Aware that this heating event could likely have planet-wide impacts, the CRF™ Team took part in a bleaching webinar organized by the Coral Restoration Consortium, of which CRF™ is a founder and member of the executive team. The session was designed to alert collaborators in the Caribbean, Australia and other places to the severity of the incoming conditions and advise on steps to take to prepare for the worst. “CRF™ has a global approach and perspective,” says Jessica Levy, CRF™ Director of Restoration Strategy. “A big part of what we do is sharing knowledge and supporting other restoration efforts where needed.”

Once temperatures dropped in October of 2023, thanks to the scale at which CRF™ operates more than 20,000 corals still survived in their open ocean nurseries, and several hundred of their nursery-raised corals were still alive at Caryfort Reef and North Dry Rocks – a clear benefit of returning a total of more than 240,000 corals to Florida’s Coral Reef over the last 16 years. The CRF™ Team was able to move all of their evacuated corals back into the ocean by the end of the year and begin fragmenting and propagating survivors to rebuild their lost coral stock.

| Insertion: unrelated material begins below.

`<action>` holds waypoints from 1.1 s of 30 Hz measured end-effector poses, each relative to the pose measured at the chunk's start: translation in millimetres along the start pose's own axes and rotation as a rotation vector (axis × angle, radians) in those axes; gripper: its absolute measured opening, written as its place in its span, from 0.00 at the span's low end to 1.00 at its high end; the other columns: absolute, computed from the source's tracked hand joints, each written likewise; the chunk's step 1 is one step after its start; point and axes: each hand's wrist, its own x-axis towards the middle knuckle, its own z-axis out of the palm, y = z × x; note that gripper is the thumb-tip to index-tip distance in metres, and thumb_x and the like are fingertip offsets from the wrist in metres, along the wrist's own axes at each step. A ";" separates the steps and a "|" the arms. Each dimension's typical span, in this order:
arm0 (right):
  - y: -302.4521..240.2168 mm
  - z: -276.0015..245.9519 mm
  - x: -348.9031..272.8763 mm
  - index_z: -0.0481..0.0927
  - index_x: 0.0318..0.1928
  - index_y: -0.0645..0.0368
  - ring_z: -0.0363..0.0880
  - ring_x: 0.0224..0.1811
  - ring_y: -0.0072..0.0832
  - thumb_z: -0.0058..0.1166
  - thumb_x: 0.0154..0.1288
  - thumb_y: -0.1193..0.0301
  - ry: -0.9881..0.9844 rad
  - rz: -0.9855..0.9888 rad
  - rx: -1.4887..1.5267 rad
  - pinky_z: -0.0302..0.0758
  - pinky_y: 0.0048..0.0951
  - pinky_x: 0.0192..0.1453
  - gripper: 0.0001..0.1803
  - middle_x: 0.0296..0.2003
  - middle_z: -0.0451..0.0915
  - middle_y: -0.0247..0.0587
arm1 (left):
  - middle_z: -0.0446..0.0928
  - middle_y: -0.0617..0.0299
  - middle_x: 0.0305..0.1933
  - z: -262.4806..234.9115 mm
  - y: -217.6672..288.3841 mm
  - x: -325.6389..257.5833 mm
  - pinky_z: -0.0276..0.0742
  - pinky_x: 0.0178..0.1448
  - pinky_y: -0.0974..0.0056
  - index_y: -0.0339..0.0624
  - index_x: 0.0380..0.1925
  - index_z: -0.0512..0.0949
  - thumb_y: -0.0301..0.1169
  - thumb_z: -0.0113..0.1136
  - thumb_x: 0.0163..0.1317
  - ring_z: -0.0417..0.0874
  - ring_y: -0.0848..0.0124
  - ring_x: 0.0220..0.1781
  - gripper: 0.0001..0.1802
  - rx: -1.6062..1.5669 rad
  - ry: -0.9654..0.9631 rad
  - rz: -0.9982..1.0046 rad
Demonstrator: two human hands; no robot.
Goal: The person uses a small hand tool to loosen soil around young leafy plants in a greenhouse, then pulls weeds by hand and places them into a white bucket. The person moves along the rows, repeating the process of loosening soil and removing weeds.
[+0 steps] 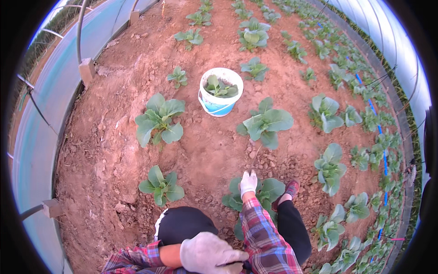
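A: Taking the white bucket (205,101) as our landmark, where's the work?

B: Nearer the person than the bucket and to its right, at a broad-leaved plant (273,189). The gloved right hand (248,182) reaches over it, fingers drawn narrow and pointing at the soil; I can't tell whether they pinch anything.

A: And the left hand (211,254)?

B: Below the bucket, over the lap, gloved and partly curled. Whether it holds something, I can't make out.

A: How would you work there?

B: I'd keep the fingertips low and the wrist lifted, since the leaves spread under the sleeve (264,230) and would probably bruise or snap if leaned on.

A: What's in the way?

B: The shoe (292,188), right beside that plant, leaves little room for swinging right. A second plant (269,121) stands between the right hand and the bucket, just right of it, so I'd go around. Left of the bucket is a third plant (159,120); inside it lie green leaves (221,89).
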 end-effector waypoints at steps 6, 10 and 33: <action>-90.6 78.5 -91.0 0.56 0.67 0.55 0.80 0.31 0.45 0.43 0.67 0.62 -0.327 -0.067 -0.596 0.76 0.42 0.37 0.30 0.33 0.80 0.54 | 0.73 0.64 0.18 -20.0 -20.4 -2.9 0.66 0.20 0.64 0.47 0.38 0.78 0.38 0.62 0.50 0.73 0.67 0.17 0.15 0.045 0.043 0.013; -106.5 64.9 -158.8 0.54 0.68 0.49 0.81 0.27 0.43 0.43 0.67 0.58 -0.565 -0.095 -0.623 0.78 0.43 0.32 0.31 0.26 0.81 0.48 | 0.73 0.64 0.19 -25.2 -22.8 -2.3 0.66 0.20 0.64 0.46 0.39 0.78 0.38 0.62 0.50 0.73 0.67 0.17 0.15 -0.073 0.094 -0.114; -100.0 62.0 -85.6 0.48 0.70 0.51 0.80 0.35 0.45 0.44 0.67 0.65 -0.352 0.195 -0.568 0.75 0.43 0.40 0.34 0.32 0.80 0.52 | 0.71 0.64 0.19 -26.1 -19.2 -6.3 0.68 0.22 0.65 0.45 0.39 0.79 0.36 0.62 0.50 0.74 0.68 0.19 0.16 -0.222 0.121 -0.144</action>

CRF™ then started to prepare for another difficult summer.


With heat stress a likely threat, as the situation evolves, groups like CRF™ are also preparing for other potential disturbances including disease outbreaks and hurricanes. For the last several months, CRF™ has been proactively implementing mitigation strategies designed to address a variety of potential stressors. They have been:

• Reorganizing the Tavernier Coral Tree™ Nursery (the largest open ocean nursery in the world) separating trees of the same genotype to mitigate risks of disease transmission.

• Testing a preliminary coral shading structure that utilizes an easily deployed TV antenna-inspired frame topped with a semi-permeable cloth, strategically designed to reduce heat stress on growing corals on the CRF™ Coral Trees.

• Working with partners including Nova Southeastern University, who manage the redundant CRF™ in situ gene bank in Broward, to create space to hold corals that may need to be evacuated to cooler water in the north of the state.

• Embarking on a research collaboration with Dr Andrea Grottoli and team from Ohio State University to test a patent-pending coral feeding solution that not only can help corals survive the starvation that bleaching induces but also accelerate growth and recovery of resilient corals.

But, as the reality of unmitigated climate change is brought into stark relief, coral restoration work is increasingly being called into question. Dr R. Scott Winters, CRF™ CEO, challenges the naysayers: “We must remember that reef restoration is a vital component of a necessary three-pronged response to coral reef loss.

Reducing greenhouse gas emissions and removing local stressors on coral reefs such as pollution and overfishing are critical. But coral restoration work is also important – we are all that is standing in the way of the extinction of these animals. Our efforts are safeguarding important genetic diversity and developing large-scale techniques that we need to restore the ecological function of reef sites that we are losing. Ecosystem restoration work is also now being recognized as an important economic driver for coastal communities; a benefit that extends beyond the survival of the animals or plants whose populations are being recovered,”

“Despite the extraordinary challenges our coral reefs are facing, hope is not lost,” says Dr Montoya-Maya, “We bore the brunt of the Fourth Global Mass Bleaching Event and we still have tens of thousands thriving in our nurseries. After Hurricane Irma, we lost about 50% of the corals on our restoration sites. But in the two years following the storm, we rehomed more corals on the reefs than we did in the 10 years before it. This is a setback. A significant one, yes, but one that we know we can bounce back from. But this needs to be the wakeup call to the world that effective management and climate action is needed, now.”